The response outlines that:

• government will introduce a new requirement for trust-based pension schemes to regularly report on their performance in processing transfers;
• The Pensions Regulator (TPR) will issue new guidance for scheme trustees to ensure transfers are processed quickly and accurately;
• Pension Wise will develop new content on the transfer process, which will include information on likely timescales, what customers need to do and greater clarity on whether financial advice is required.

The consultation found that whilst the majority of eligible individuals are able to access their pension under the new freedoms, there are a small but significant number who have been effectively prevented from accessing the pension freedoms because of high exit charges or long transfer times.

The consultation found that for Financial Conduct Authority(FCA)-regulated contract-based pension schemes, transfers took 16 days on average, however, TPR data showed that the mean transfer time for trust-based pensions was 39 days, with many consumer survey respondents saying that they had to wait significantly longer for individual transfers.
Harriett Baldwin, Economic Secretary to the Treasury, commented:

“It is only fair that people who have worked hard and saved their entire lives are able to access their pensions flexibly, without facing any unjustifiable barriers.
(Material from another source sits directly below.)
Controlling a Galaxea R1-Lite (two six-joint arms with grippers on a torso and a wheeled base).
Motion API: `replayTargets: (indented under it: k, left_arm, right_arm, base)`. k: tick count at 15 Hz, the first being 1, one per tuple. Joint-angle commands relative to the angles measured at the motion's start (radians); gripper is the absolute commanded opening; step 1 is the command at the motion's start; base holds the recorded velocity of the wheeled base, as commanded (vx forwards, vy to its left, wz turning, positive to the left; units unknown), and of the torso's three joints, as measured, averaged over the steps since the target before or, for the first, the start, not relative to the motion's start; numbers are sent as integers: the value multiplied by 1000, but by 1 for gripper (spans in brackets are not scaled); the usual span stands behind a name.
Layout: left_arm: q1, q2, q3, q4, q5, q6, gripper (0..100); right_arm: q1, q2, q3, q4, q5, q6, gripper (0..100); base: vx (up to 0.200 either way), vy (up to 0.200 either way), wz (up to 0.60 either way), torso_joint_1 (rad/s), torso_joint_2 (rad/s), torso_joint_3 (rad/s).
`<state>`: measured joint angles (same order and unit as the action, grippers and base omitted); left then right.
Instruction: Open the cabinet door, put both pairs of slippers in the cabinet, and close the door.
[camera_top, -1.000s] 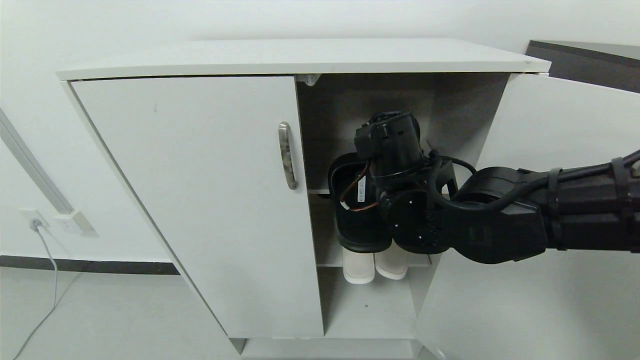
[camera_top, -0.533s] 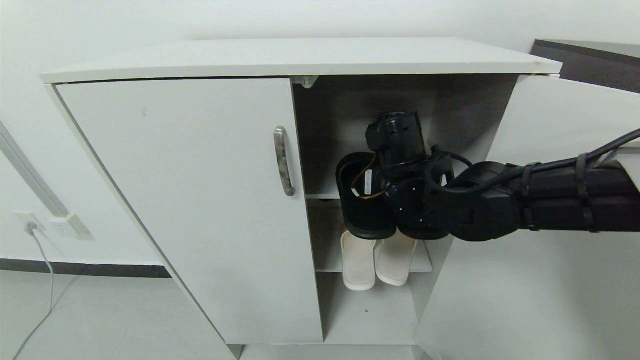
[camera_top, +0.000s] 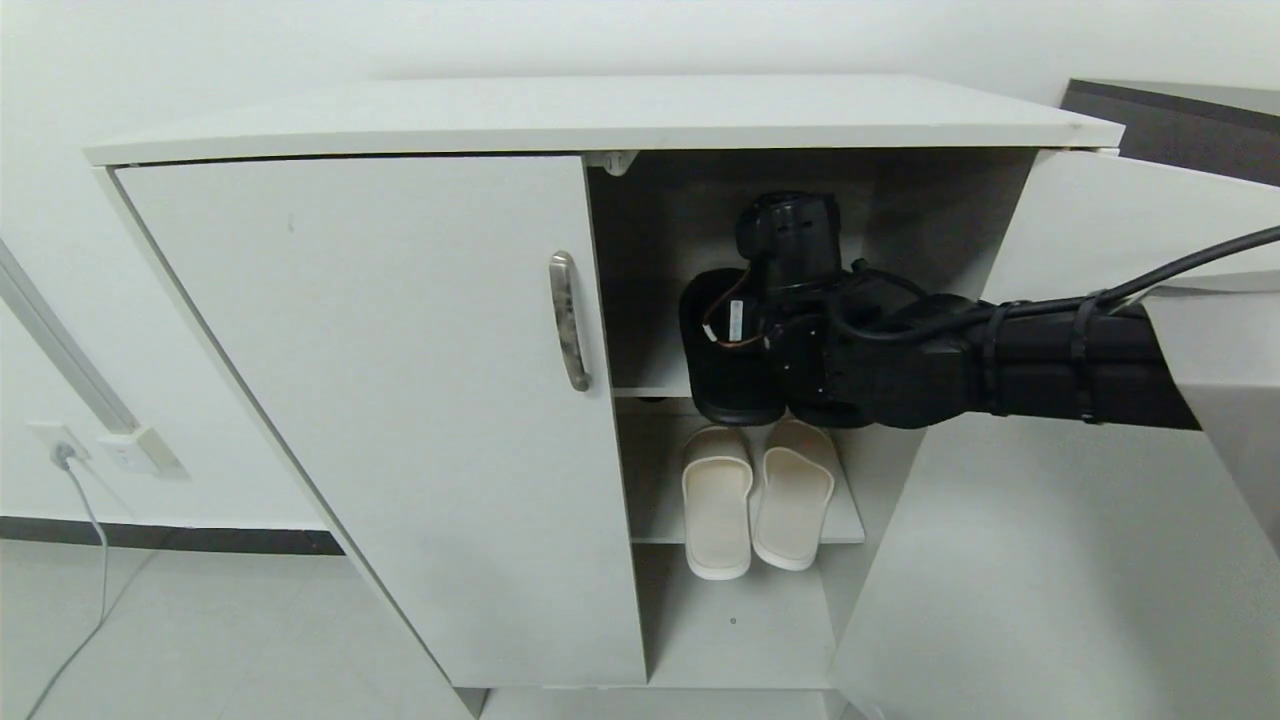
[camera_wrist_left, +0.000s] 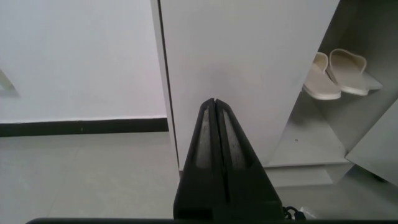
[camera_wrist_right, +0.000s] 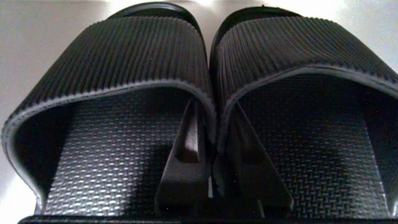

That’s why we’re taking action to curb excessive exit charges, make transfers easier and ensure people have the information they need to make informed decisions.

“We will continue to work to ensure that our landmark reforms deliver real freedom and choice for people.”

Baroness Ros Altmann, Minister for Pensions at the Department for Work and Pensions, said:

“Encouraging people to save and helping them on their way to a financially secure retirement is a priority for this government and we need to ensure that the right protections are in place for consumers.

“No consumers should have to pay excessive early exit fees, regardless of the type of scheme that they are in. And we will be working to ensure that action is taken to protect members of trust based schemes.”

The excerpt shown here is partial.